== Work to be completed ==
Using the listing below, print exactly everything from the line with "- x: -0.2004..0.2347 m" down to the line with "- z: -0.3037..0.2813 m", both included, and nothing more.

Provided records START

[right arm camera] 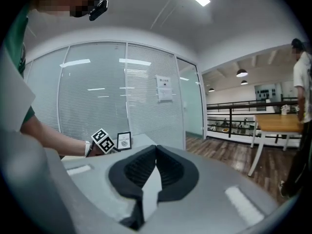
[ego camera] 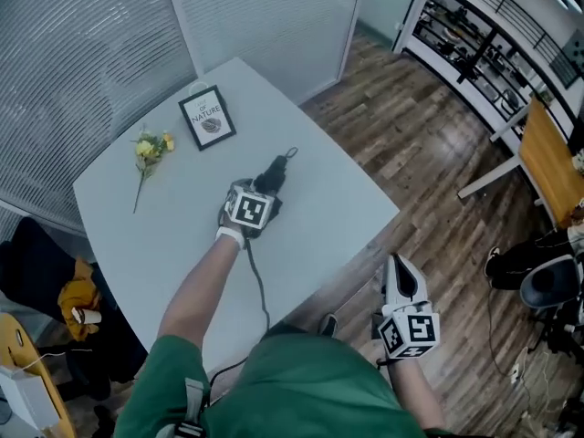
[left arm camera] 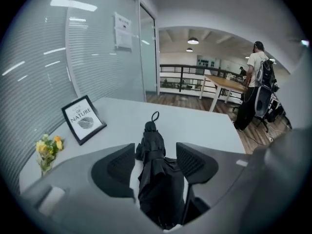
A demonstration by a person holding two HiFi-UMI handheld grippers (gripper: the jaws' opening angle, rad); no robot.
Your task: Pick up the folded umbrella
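Left gripper (left arm camera: 155, 155) is straddling the folded umbrella (left arm camera: 157, 184), its 2 jaws standing apart, fabric brushing the pads, not clamped yet. Umbrella is lying on the white table (left arm camera: 204, 126). It's looking light, with slippery soft fabric over a stiff core, so mid-body grip seems best. Right gripper (right arm camera: 155, 155) is hanging off-table, jaws together, holding nothing.

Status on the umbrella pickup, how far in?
Done: the approach. The left gripper straddles the folded umbrella, one jaw on either side. In hand: the grasp. The jaws are apart and a strip of table shows beside the left one, so it is not clamped. Left: close and lift, as the umbrella appears to lie on the table. The right gripper hangs shut and empty, off the table.
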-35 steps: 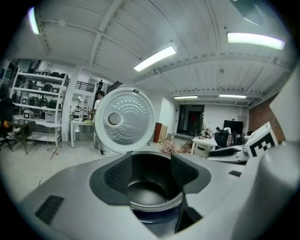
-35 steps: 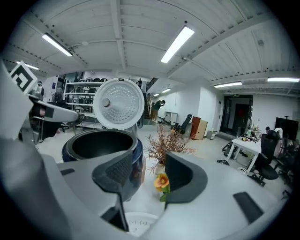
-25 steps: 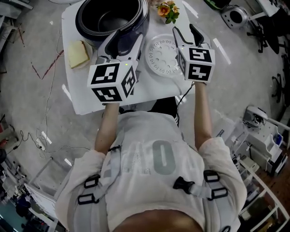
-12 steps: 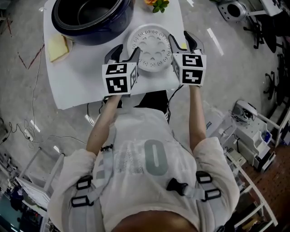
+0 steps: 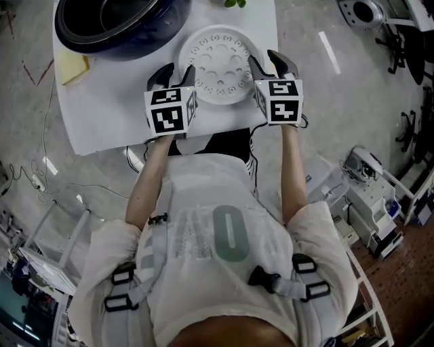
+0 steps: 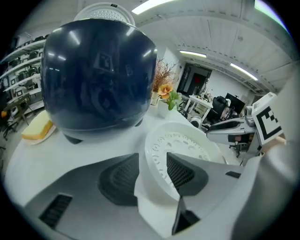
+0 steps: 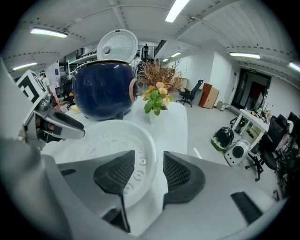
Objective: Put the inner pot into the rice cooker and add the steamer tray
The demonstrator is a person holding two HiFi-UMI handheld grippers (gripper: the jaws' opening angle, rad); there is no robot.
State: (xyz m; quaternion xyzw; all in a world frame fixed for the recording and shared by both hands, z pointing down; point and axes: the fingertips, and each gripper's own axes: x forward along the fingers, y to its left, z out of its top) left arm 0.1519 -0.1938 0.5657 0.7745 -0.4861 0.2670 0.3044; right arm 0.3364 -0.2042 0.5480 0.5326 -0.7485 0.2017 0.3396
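Note:
The white perforated steamer tray lies flat on the white table, in front of the dark blue rice cooker, which stands with its white lid raised. My left gripper straddles the tray's left rim, one pad inside and one outside. My right gripper straddles the right rim the same way. Both pairs of jaws are closing, and a gap still shows between the pads and the rim. The cooker's inside is mostly cut off from view.
A yellow sponge on a small dish lies left of the cooker. A small pot of flowers stands behind the tray. The table's near edge runs just under both grippers. Cables lie on the floor at left, and equipment stands at right.
Both grippers have come down from above the table to the tray's two sides, and their jaws have narrowed around its rim. The tray has not moved.

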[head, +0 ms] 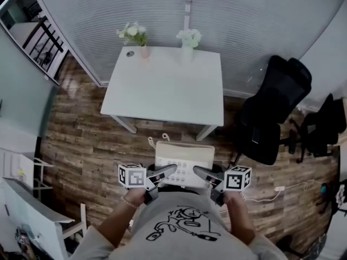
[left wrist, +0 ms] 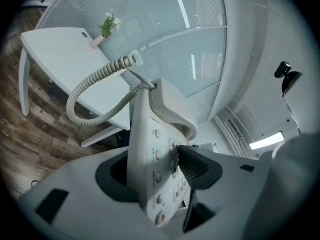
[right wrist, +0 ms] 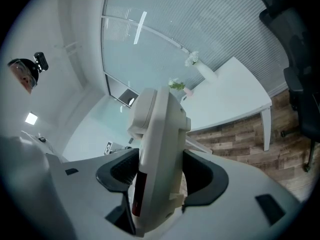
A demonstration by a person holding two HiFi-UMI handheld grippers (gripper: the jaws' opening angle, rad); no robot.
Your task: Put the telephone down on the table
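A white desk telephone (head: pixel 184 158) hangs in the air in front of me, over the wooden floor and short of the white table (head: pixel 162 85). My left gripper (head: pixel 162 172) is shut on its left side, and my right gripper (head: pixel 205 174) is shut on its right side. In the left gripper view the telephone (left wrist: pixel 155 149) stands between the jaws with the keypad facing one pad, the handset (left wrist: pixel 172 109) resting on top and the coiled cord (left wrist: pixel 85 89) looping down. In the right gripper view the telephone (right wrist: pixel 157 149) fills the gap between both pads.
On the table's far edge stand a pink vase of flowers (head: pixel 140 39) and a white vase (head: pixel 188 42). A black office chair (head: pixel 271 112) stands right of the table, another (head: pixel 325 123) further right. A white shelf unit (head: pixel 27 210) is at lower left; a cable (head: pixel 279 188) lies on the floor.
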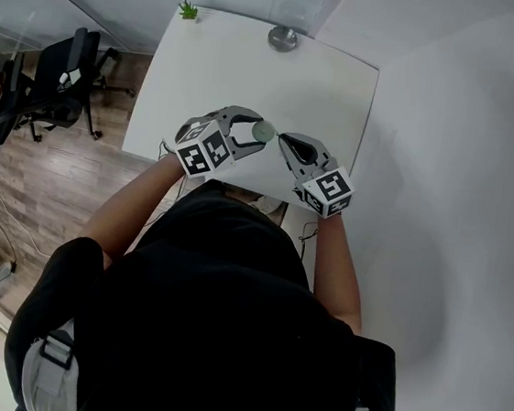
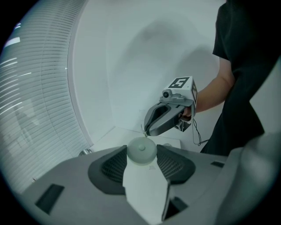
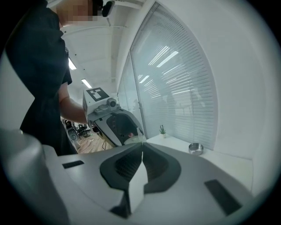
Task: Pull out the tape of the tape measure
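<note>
A small round pale-green tape measure (image 1: 263, 133) hangs over the white table's near edge, gripped between the pads of my left gripper (image 1: 258, 128). In the left gripper view the case (image 2: 142, 150) sits between the two dark pads. My right gripper (image 1: 282, 138) comes in from the right, and its tip meets the case's edge. Its jaws (image 3: 142, 147) are pressed together, and a thin pale strip, the tape's end (image 2: 143, 128), shows at the right gripper's tip (image 2: 147, 131). Only a very short bit of tape is out.
The white table (image 1: 217, 67) carries a round metal dish (image 1: 282, 38) at its far edge and a small green plant (image 1: 188, 10) at its far left corner. Black office chairs (image 1: 63, 86) stand on the wood floor to the left. A blinds-covered glass wall runs behind the table.
</note>
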Action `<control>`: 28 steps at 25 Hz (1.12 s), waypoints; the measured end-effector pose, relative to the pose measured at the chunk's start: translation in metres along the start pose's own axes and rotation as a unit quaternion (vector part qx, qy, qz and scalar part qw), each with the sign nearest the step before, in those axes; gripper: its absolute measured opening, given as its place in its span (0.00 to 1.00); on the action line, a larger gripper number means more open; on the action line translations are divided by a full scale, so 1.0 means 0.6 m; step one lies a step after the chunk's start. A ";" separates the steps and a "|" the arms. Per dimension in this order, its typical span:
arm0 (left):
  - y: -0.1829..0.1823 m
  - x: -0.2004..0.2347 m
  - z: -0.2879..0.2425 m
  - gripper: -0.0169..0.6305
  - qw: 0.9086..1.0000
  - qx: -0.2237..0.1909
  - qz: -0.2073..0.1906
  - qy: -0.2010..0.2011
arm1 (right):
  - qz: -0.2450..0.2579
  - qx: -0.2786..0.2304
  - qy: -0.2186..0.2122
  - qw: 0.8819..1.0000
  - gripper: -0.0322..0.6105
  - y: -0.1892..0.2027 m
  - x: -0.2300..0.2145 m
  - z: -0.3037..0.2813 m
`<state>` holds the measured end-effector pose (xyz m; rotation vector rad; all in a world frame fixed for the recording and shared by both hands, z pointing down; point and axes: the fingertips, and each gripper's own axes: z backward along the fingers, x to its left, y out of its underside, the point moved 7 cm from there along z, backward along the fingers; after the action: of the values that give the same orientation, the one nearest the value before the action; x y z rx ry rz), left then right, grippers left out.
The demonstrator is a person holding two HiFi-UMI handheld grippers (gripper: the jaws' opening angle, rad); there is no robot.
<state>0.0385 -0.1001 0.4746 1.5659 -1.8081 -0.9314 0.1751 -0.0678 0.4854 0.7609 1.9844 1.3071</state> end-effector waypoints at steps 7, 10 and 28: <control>0.010 0.015 0.003 0.37 1.000 0.009 0.003 -0.014 | 0.000 0.003 0.021 1.000 0.06 0.005 -0.018 0.006; 0.015 0.021 0.007 0.37 1.000 0.012 0.004 -0.020 | -0.003 0.002 0.030 1.000 0.06 0.005 -0.027 0.012; 0.038 0.043 0.029 0.37 0.998 0.018 0.021 -0.052 | -0.006 -0.003 0.075 0.997 0.06 0.011 -0.052 0.056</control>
<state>0.0070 -0.1216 0.4818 1.5207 -1.9322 -0.9827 0.2214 -0.0697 0.4873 0.6640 2.0972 1.3978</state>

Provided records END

== Answer to this exercise ==
  - x: -0.2004..0.2347 m
  - z: -0.2879..0.2425 m
  - gripper: -0.0169..0.6305
  - qw: 0.9086..1.0000
  - qx: -0.2237..0.1909
  - qz: -0.2073..0.1906
  - qy: -0.2010..0.2011
arm1 (right):
  - qz: -0.2450..0.2579
  - qx: -0.2786..0.2304
  - qy: -0.2186..0.2122
  - qw: 0.8819..1.0000
  - gripper: -0.0322..0.6105
  - y: -0.1892..0.2027 m
  - x: -0.2300..0.2145 m
  - z: -0.3037..0.2813 m

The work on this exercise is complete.